There is, therefore, no escape from the fact that the Appellant was not a recorded holder on the date of his application and could not be so recorded even if the Patwari had done his statutory duty. It is true that the objection of the Respondent was belated but, as pointed out by the learned Additional Deputy Commissioner, this should not have been a sufficient ground for the Sub-Divisional Officer to ignore the contents of the objection. The appointing authority under the rules is the Deputy Commissioner. These powers have, however, been delegated to the Sub-Divisional Officer, vide Land Reforms Department's Notification No. 2113-3478-XXVIII, dated 7-10-55 issued under Section 205 of the M.P. Land Revenue Code. The final selection of the Patel rests with the appointing authority (in this case the Sub-Divisional Officer) and if the 'enquiring officer' makes a mistake it is certainly up to the former to take appropriate steps before issuing the appointment order. Anything done against the rules by an enquiring officer is not binding on the appointing authority. Even if no objection had been made by the Appellant, the Sub-Divisional Officer was bound, as a part of his statutory duty, to see that a person, who was not eligible under the rules, did not receive the appointment. For similar reasons the Additional Deputy Commissioner, in appeal, was bound to intervene if a mandatory provision of law was found to have been ignored. I am, therefore, of the opinion that the provisions of Rule 1 (ii) are mandatory and should be strictly adhered to. The language being very plain admits of but one meaning.

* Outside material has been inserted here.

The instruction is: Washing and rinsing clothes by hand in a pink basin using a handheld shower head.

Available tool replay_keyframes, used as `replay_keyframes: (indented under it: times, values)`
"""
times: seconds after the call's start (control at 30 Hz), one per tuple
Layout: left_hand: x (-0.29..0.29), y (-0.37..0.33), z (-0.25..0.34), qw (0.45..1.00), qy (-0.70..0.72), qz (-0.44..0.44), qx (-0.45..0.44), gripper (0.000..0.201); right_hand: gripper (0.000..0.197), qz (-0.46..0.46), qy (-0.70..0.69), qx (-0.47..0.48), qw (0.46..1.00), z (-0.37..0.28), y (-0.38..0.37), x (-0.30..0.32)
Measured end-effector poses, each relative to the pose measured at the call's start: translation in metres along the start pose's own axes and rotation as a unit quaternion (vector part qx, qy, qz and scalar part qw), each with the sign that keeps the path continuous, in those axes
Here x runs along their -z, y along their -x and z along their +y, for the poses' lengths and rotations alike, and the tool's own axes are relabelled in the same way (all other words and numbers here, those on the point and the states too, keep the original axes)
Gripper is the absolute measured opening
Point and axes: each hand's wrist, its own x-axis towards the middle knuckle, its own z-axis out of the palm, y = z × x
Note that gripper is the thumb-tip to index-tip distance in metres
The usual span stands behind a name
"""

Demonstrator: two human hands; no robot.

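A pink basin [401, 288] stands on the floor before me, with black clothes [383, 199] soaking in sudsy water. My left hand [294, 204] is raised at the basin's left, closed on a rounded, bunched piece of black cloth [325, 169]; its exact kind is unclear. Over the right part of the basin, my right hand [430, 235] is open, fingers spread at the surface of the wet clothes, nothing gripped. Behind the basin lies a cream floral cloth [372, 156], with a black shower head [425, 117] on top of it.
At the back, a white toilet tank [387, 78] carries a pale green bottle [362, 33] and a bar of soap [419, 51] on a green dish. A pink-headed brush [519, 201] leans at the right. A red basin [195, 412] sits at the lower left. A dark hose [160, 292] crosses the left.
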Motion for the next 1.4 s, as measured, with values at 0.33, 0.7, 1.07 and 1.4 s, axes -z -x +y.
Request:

There is, therefore, no need for any interpretation or for attempting to attribute any other intention except the one which is clear from the language itself. The Courts are not concerned with the wisdom or the soundness of a law or rules validly made there under and must act on the plain meaning of the language when there exists no reasonable doubt about it. For reasons stated above, I uphold the order of the learned Additional Deputy Commissioner and reject the appeal. Appeal dismissed.